══ Supplied data ══

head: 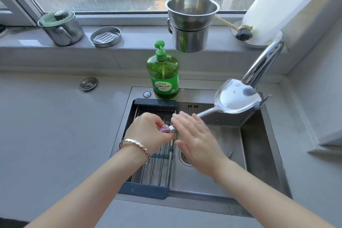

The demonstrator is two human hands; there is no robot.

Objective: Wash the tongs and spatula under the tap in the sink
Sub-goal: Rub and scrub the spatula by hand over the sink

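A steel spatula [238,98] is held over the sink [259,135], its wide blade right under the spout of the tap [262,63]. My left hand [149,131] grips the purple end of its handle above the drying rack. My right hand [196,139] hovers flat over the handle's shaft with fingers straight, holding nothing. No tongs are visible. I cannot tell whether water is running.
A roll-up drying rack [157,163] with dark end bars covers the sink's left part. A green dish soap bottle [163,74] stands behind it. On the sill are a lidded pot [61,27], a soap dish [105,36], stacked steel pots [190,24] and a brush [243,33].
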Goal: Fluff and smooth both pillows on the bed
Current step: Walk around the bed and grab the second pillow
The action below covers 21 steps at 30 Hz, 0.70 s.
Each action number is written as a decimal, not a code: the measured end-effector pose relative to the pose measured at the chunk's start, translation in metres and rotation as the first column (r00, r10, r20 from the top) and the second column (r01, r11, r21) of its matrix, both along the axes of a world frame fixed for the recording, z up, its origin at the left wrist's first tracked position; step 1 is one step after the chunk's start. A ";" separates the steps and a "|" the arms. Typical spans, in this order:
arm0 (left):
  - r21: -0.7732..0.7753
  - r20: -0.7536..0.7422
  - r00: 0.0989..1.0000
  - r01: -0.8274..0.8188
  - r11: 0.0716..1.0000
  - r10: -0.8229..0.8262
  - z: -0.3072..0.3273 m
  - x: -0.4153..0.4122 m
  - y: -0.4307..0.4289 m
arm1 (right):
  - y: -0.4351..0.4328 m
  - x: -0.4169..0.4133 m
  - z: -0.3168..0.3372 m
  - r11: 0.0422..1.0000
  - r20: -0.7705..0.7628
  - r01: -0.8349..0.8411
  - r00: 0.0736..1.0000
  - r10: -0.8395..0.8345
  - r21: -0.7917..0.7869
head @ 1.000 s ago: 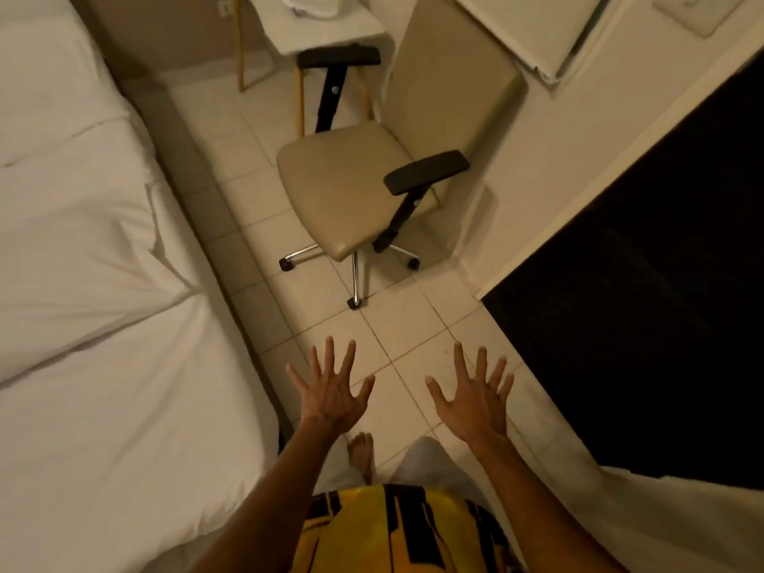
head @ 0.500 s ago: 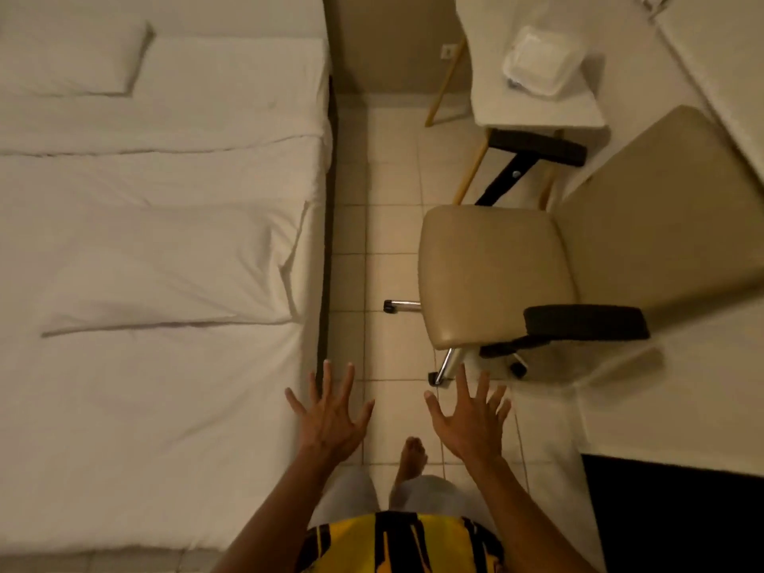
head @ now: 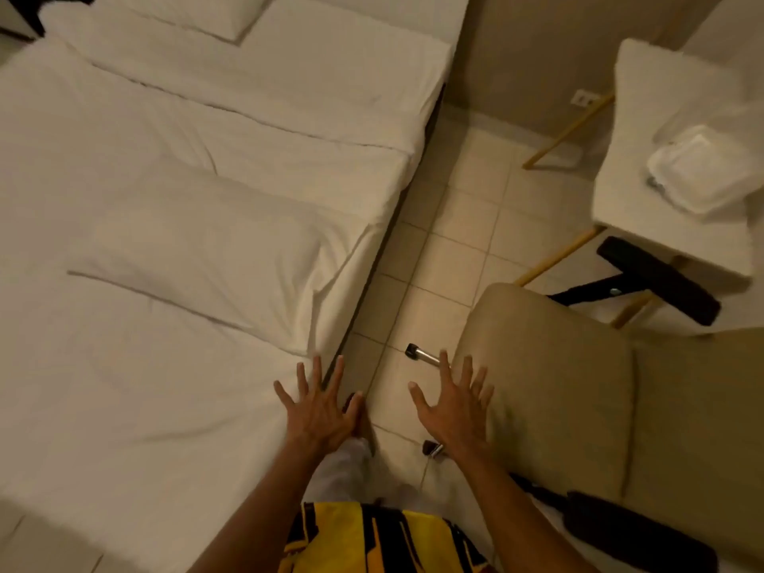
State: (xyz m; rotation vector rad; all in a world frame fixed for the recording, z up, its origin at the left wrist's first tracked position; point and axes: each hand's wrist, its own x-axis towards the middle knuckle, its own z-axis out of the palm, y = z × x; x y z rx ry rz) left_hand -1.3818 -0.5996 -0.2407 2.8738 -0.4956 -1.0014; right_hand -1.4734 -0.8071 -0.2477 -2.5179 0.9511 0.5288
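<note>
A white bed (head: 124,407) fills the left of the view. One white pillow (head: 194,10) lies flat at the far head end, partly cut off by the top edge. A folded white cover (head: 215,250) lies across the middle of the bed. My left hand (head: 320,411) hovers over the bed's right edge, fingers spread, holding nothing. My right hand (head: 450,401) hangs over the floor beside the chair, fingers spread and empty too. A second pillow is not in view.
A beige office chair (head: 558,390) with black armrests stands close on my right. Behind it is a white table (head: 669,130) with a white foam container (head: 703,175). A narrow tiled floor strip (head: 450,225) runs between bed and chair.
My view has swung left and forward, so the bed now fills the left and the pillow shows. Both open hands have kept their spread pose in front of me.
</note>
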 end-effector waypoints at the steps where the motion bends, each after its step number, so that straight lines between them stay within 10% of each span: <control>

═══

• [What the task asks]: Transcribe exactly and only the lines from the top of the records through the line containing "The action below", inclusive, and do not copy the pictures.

• [Answer section]:
head: 

The demonstrator is two human hands; there is no robot.

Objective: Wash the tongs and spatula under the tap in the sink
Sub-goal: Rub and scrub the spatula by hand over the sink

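A steel spatula [238,98] is held over the sink [259,135], its wide blade right under the spout of the tap [262,63]. My left hand [149,131] grips the purple end of its handle above the drying rack. My right hand [196,139] hovers flat over the handle's shaft with fingers straight, holding nothing. No tongs are visible. I cannot tell whether water is running.
A roll-up drying rack [157,163] with dark end bars covers the sink's left part. A green dish soap bottle [163,74] stands behind it. On the sill are a lidded pot [61,27], a soap dish [105,36], stacked steel pots [190,24] and a brush [243,33].
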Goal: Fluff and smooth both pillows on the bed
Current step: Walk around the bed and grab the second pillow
The action below covers 21 steps at 30 Hz, 0.70 s.

No more work remains for this exercise.